* **Instructions for the task**
One range is to be output from the listing below, exactly as written: the line with "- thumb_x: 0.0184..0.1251" to the line with "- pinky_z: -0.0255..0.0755", both kept.
---------------
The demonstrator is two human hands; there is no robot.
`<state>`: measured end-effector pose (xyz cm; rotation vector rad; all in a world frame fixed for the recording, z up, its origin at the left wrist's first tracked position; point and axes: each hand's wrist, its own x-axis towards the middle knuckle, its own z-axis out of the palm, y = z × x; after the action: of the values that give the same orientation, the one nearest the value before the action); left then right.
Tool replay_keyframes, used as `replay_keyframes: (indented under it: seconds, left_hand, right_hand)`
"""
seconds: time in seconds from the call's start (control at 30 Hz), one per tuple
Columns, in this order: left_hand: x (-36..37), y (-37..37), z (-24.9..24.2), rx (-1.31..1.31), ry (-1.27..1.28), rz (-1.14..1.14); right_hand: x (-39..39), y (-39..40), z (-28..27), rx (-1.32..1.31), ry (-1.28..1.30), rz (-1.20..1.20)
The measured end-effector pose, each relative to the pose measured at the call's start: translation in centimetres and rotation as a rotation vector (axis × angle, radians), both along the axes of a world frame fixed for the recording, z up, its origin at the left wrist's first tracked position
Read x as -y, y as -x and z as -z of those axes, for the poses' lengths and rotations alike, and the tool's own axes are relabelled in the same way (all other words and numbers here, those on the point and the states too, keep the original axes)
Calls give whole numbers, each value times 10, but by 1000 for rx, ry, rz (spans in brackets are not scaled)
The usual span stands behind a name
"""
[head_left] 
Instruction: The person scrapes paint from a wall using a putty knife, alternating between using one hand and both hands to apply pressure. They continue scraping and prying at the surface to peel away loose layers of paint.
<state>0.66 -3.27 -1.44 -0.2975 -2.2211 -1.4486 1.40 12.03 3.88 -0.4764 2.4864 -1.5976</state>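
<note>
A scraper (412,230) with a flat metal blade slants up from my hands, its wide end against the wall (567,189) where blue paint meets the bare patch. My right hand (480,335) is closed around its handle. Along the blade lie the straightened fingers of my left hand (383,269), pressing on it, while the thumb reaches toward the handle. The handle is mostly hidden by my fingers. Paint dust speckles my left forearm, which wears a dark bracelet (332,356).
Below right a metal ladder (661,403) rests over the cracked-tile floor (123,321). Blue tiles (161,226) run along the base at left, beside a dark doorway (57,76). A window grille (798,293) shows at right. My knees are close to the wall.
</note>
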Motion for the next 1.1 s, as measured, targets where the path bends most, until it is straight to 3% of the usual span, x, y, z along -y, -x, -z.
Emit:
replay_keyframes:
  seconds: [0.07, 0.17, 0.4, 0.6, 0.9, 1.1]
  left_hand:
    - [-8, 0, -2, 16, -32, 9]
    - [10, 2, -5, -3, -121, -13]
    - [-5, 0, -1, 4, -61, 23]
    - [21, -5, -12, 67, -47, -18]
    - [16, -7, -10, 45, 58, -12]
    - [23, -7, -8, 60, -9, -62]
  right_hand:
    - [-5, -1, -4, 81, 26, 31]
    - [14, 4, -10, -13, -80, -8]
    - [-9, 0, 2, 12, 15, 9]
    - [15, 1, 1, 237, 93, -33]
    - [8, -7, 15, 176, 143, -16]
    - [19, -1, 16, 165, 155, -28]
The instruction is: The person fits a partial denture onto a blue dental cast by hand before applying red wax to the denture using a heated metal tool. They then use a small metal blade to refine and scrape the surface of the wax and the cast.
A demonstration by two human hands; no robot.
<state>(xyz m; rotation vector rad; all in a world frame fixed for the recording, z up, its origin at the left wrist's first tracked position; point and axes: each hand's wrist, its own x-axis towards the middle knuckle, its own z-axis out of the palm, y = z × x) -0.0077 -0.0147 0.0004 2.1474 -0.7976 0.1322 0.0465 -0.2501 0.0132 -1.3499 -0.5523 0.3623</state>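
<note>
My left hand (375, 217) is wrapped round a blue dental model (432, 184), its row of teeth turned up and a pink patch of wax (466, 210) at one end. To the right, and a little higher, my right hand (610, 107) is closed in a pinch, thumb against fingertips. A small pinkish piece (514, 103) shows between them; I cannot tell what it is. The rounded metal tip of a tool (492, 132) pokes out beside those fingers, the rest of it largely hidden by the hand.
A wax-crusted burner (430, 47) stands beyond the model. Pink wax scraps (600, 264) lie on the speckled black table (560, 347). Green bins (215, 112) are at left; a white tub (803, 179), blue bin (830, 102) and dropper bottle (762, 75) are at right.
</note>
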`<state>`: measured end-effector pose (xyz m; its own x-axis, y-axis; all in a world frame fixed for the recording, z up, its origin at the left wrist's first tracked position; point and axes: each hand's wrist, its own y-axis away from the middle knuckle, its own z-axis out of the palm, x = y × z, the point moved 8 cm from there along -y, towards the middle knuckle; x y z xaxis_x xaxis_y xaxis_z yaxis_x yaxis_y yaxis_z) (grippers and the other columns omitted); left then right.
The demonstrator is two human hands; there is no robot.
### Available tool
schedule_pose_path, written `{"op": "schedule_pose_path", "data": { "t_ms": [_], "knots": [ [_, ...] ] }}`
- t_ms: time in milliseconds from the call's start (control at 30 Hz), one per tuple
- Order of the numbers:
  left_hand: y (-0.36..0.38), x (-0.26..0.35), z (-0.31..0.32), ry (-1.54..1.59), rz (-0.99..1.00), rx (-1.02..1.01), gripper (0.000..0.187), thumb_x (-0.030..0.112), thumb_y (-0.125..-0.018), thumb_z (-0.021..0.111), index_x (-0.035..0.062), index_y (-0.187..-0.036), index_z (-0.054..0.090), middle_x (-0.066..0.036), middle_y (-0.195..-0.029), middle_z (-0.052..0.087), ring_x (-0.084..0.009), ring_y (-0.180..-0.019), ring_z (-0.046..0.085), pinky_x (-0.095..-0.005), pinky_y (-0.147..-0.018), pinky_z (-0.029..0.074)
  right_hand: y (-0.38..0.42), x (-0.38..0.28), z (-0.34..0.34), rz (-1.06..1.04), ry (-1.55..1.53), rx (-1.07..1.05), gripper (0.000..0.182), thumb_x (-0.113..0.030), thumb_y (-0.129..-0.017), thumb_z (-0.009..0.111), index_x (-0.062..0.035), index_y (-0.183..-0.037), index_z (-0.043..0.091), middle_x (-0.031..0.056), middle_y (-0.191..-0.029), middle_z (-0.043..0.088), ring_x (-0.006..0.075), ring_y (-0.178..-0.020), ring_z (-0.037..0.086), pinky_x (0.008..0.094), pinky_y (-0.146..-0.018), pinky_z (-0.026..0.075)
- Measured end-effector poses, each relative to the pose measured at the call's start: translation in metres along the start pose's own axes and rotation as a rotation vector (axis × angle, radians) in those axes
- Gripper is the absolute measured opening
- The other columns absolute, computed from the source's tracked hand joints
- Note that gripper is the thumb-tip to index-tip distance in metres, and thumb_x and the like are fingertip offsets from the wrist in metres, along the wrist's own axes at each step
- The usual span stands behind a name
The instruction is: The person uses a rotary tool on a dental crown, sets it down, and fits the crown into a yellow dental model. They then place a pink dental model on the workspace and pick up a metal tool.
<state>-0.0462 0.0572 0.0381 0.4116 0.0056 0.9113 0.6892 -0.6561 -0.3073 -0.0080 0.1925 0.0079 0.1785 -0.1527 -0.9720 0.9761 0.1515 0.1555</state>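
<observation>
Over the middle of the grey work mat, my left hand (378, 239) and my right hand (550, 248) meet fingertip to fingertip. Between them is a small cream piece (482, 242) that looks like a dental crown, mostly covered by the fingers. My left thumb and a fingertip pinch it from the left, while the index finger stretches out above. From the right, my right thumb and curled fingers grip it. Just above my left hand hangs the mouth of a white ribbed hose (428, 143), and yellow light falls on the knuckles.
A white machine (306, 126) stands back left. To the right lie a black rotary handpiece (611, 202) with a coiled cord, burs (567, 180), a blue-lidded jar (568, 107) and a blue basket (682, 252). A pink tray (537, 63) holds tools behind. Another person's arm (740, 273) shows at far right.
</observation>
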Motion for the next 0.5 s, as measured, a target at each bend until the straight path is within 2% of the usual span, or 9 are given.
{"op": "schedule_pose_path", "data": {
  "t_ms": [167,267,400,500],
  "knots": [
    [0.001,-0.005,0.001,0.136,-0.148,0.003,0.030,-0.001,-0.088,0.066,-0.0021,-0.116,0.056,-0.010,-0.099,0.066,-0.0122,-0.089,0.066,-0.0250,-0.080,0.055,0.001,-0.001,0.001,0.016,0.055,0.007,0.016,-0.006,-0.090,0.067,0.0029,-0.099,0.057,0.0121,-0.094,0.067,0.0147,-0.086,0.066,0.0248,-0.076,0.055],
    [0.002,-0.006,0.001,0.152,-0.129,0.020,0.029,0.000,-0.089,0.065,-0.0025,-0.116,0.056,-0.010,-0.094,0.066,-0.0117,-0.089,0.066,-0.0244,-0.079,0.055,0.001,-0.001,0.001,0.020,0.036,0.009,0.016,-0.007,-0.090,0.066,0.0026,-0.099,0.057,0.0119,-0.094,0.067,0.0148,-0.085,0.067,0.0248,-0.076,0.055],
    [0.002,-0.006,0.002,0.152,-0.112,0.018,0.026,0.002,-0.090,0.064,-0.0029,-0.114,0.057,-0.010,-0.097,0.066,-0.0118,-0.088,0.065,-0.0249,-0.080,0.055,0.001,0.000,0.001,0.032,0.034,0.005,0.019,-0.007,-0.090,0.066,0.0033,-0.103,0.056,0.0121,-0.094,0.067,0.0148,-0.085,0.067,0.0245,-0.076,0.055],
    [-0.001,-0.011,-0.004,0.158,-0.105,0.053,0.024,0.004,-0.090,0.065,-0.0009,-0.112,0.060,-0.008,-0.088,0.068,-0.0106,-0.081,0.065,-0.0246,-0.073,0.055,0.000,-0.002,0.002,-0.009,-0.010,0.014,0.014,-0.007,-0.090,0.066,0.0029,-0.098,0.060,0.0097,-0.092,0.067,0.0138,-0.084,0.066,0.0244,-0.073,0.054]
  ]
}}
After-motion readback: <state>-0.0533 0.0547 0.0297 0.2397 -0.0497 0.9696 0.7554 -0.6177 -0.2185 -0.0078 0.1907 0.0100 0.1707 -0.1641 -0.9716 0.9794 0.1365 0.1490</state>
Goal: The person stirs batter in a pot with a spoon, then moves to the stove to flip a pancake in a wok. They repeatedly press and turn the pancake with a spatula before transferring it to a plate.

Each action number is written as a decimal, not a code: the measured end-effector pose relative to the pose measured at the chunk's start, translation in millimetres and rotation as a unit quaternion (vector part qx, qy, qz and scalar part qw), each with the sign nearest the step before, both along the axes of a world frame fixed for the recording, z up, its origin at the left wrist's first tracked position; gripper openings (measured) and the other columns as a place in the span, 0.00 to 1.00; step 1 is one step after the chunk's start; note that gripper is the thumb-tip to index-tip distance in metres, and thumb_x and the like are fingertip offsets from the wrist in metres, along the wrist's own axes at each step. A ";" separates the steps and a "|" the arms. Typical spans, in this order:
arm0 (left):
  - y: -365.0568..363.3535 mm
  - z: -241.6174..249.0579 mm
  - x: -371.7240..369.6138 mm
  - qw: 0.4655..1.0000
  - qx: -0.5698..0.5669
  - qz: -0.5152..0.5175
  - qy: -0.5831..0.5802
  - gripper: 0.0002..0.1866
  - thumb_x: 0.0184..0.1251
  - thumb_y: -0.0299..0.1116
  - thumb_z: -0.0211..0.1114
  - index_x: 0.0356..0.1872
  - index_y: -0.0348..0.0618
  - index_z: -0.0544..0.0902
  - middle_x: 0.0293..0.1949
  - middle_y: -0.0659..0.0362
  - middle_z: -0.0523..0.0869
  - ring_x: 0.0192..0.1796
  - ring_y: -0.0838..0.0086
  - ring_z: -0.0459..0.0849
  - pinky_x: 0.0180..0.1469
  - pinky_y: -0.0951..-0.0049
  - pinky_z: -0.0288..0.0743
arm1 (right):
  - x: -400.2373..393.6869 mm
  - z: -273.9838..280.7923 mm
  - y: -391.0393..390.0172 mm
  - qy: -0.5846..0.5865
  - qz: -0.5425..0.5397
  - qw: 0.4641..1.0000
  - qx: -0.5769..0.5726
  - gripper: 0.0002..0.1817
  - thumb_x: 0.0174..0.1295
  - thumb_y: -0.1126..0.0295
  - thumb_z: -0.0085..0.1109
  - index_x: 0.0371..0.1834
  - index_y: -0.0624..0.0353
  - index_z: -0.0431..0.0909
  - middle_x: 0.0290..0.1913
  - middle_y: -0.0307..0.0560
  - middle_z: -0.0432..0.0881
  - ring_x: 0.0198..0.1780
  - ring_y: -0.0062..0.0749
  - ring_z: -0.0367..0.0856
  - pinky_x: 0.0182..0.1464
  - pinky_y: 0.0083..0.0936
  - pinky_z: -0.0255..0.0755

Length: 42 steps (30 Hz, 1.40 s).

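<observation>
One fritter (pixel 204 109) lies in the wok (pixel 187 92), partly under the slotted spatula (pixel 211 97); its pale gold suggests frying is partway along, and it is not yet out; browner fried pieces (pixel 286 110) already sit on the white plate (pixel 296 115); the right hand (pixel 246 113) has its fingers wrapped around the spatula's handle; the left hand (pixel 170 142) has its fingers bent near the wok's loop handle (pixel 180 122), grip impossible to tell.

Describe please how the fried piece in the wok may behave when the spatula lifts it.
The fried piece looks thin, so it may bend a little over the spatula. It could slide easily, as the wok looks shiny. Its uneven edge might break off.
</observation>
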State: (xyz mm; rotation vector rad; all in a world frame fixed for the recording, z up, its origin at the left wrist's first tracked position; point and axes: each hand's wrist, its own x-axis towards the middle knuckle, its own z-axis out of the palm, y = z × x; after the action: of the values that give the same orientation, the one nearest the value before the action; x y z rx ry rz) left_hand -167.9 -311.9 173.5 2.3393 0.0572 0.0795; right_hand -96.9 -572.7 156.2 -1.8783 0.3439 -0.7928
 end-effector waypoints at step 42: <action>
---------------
* **Written response**
  - thumb_x: 0.0184..0.1251
  - thumb_y: -0.0299..0.1116
  - thumb_z: -0.0211..0.1114
  - index_x: 0.0356..0.1872
  - index_y: -0.0348..0.0618
  - index_z: -0.0544..0.0902
  - middle_x: 0.0293..0.1949
  - middle_y: -0.0659..0.0362
  - middle_z: -0.0523..0.0869
  - ring_x: 0.0192..0.1796
  - ring_y: -0.0838..0.0086
  - ring_z: -0.0459..0.0849
  - pinky_x: 0.0180..0.1469
  - pinky_y: -0.0951..-0.0049
  - pinky_z: -0.0288..0.0743
arm1 (right):
  - x: -400.2373..393.6869 mm
  - z: -273.9838..280.7923 mm
  - y: -391.0393..390.0172 mm
  - qy: -0.5846..0.5865
  - qz: -0.5425..0.5397
  - qw: 0.4641..1.0000
  - qx: -0.5769..0.5726
  - gripper: 0.0002..0.1817
  - thumb_x: 0.0174..0.1295
  - thumb_y: -0.1126..0.0295
  - thumb_z: -0.0085..0.1109
  - index_x: 0.0371..0.1834
  - index_y: -0.0624..0.0353
  - index_z: -0.0431..0.0909
  - middle_x: 0.0290..0.1913
  - middle_y: -0.0307..0.0560
  - middle_z: -0.0432..0.0881
  - ring_x: 0.0198..0.1780
  - ring_y: -0.0062..0.0749
  - ring_z: -0.0367..0.0856
  - pinky_x: 0.0182..0.1464
  - pinky_y: 0.0083..0.0936
  - pinky_z: -0.0255..0.0755

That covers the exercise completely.